Carboplatin 10mg/Ml Concentrate For Infusion

Patient Information Leaflet Carboplatin 10 mg/ml Concentrate For Infusion

Please read this leaflet carefully before you receive this medicine. It briefly outlines the most important things you need to know. If you want to know more about this medicine, or you are not sure about anything, ask your doctor or nursing staff.

The name of your medicine is Carboplatin 10 mg/ml Concentrate for Infusion.


Each 5 ml vial contains 50 mg of the active ingredient carboplatin.

Each 15 ml vial contains 150 mg of the active ingredient carboplatin.

Each 45 ml vial contains 450 mg of the active ingredient carboplatin.

The other ingredients are mannitol and water for injection.

The product is available in packs containing a single 5 ml, 15 ml or 45 ml vial.

The Marketing Authorisation holder and the company responsible for manufacture is Pharmachemie BV, The Netherlands, Haarlem, Holland (Teva Group logo).


Carboplatin is a platinum containing compound. It is an anti-cancer agent which is used either alone or in combination with other drugs for the treatment of certain kinds of ovarium cancer and lung cancer.

Ask your doctor or nursing staff if you need additional information.


Do you have a history of severe allergic reactions to Carboplatin or any other platinum containing compounds; or to mannitol?

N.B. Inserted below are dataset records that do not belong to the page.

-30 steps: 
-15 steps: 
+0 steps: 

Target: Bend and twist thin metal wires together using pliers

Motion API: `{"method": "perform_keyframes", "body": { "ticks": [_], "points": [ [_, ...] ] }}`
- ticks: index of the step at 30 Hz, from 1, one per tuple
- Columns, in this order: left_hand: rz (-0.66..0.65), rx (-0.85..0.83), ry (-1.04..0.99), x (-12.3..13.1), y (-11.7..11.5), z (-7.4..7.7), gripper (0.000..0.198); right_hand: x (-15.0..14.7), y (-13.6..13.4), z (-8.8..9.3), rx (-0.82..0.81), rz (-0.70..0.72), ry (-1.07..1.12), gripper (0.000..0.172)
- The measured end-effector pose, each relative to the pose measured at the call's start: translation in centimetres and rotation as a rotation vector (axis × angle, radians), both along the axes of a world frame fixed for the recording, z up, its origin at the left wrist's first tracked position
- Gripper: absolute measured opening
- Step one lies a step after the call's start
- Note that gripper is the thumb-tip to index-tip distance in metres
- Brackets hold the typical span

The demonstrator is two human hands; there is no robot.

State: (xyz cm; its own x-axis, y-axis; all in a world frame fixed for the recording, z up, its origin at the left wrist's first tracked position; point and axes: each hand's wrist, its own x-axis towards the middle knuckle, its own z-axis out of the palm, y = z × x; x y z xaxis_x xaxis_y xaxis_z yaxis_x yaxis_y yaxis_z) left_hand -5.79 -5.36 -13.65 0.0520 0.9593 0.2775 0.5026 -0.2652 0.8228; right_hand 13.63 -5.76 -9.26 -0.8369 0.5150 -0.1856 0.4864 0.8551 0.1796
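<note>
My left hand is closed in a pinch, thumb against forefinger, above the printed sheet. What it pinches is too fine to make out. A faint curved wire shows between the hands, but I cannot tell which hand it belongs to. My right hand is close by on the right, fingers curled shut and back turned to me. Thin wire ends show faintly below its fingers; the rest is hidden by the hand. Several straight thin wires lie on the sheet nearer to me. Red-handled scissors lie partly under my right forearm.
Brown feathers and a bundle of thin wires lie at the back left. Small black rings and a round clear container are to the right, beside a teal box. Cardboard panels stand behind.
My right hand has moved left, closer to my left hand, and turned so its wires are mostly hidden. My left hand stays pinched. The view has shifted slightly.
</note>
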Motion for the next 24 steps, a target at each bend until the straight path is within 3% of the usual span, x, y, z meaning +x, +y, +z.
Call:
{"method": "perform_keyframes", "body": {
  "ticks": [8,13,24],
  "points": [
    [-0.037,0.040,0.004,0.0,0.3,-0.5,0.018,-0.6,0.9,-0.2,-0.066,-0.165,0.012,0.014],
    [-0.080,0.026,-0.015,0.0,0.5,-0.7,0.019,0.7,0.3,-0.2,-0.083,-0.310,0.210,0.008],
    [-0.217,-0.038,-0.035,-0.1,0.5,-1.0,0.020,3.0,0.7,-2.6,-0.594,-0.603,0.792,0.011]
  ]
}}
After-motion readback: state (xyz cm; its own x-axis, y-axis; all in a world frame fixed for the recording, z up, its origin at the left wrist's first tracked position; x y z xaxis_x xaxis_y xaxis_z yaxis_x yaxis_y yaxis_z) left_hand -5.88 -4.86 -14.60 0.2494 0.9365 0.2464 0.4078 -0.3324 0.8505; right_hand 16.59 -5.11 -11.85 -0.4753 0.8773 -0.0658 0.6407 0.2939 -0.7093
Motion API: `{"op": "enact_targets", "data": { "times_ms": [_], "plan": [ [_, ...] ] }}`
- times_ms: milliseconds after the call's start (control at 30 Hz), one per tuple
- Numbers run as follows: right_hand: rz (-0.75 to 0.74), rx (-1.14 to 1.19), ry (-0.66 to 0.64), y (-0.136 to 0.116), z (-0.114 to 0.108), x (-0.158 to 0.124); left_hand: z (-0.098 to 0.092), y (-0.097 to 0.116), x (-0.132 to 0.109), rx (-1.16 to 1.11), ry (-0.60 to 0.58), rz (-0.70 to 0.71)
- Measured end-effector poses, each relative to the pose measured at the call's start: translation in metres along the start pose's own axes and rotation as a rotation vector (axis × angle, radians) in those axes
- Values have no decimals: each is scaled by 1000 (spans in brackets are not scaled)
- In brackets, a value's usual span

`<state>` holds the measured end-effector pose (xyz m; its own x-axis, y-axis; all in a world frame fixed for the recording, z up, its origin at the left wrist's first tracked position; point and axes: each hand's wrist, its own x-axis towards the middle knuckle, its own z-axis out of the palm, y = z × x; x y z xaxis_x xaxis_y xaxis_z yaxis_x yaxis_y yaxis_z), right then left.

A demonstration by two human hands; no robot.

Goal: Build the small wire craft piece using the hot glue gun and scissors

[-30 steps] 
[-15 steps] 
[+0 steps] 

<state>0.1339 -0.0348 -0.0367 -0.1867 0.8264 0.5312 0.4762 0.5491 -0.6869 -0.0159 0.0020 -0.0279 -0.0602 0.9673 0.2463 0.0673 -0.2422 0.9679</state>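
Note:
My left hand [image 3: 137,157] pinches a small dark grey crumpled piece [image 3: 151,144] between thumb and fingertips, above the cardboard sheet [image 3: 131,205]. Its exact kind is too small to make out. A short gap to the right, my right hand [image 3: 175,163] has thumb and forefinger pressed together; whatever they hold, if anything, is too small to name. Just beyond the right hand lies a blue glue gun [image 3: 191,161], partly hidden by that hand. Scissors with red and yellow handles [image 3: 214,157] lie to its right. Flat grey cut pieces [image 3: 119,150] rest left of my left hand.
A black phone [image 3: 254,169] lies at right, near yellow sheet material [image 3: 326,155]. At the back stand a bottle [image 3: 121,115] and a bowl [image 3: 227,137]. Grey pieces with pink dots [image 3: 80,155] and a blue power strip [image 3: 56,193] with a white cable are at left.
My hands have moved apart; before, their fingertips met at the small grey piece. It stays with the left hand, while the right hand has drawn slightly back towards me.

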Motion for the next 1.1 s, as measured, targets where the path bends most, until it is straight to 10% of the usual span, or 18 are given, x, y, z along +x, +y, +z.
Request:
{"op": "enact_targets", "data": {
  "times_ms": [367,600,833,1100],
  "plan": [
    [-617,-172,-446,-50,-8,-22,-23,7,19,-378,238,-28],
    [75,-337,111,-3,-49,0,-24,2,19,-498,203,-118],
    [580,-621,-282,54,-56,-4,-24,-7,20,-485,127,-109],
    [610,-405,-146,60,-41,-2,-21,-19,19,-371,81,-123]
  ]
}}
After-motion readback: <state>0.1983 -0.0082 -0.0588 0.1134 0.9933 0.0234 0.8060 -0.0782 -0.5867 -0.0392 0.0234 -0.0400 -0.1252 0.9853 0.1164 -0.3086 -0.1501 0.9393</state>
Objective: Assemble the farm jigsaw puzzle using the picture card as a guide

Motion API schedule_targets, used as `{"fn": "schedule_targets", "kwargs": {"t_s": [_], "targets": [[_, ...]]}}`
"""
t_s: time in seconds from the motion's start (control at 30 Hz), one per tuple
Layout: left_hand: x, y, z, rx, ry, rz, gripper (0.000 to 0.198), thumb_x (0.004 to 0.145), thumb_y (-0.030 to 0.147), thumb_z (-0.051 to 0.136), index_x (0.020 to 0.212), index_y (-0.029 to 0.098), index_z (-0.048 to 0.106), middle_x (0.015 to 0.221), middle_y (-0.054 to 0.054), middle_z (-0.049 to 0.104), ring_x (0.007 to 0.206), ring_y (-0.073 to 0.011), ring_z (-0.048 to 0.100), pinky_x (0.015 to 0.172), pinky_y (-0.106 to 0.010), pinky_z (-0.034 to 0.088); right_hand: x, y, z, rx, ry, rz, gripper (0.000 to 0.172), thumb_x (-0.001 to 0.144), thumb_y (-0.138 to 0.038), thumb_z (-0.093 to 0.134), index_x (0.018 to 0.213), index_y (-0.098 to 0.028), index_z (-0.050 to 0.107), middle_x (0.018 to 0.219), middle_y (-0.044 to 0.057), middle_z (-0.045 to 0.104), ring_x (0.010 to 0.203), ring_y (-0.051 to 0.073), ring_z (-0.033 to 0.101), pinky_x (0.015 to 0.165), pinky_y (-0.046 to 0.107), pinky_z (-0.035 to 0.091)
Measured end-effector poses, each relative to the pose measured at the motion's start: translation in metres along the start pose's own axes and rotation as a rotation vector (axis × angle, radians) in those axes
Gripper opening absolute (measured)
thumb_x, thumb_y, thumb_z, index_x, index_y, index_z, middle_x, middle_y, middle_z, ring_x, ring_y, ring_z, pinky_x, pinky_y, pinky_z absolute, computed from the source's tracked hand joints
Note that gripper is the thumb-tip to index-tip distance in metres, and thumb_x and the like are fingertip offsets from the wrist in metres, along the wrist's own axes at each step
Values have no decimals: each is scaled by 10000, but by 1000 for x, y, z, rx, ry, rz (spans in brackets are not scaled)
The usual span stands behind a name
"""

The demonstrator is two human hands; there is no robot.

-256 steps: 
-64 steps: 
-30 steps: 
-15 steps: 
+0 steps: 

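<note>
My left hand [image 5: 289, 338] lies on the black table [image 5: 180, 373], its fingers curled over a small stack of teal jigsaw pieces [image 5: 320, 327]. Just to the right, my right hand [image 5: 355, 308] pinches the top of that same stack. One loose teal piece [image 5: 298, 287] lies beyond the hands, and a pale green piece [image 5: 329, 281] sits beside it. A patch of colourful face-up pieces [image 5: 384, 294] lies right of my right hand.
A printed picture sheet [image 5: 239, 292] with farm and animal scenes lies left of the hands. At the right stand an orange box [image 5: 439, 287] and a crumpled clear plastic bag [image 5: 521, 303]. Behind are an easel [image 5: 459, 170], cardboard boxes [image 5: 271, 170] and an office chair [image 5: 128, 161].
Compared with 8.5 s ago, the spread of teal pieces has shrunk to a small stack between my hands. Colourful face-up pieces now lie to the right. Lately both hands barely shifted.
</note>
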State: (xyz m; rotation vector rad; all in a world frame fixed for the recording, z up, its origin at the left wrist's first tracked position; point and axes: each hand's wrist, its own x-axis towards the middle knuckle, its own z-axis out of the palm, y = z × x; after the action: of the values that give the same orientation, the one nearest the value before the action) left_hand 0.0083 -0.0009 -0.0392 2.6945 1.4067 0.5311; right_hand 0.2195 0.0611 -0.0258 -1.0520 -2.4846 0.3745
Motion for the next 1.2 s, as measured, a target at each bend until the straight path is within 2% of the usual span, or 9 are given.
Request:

Are you pregnant or breast-feeding?

Do you have any kidney problems?

Do you have any bone marrow problems?

Do you have a tumour that bleeds?

Are you taking phenytoin?

Have you received cisplatin in the past?

Are you taking or being given any drugs which can cause damage to either your kidneys or inner ears e.g.aminoglycosides such asgentamicin, streptomycin or diuretics such as bumetanide, furosemide?

If the answer to any of these questions is YES, you should not receive Carboplatin before talking to your doctor or nursing staff.

Carboplatin may cause you to feel or be sick. Do not drive or operate machinery until you are sure you are not affected.

The usual adult dose is 400 mg/m2 given as a single intravenous (into the vein) dose over a period of 15 to 60 minutes.

For elderly patients (over 65 years old), the dosage may need adjusting depending on your physical condition.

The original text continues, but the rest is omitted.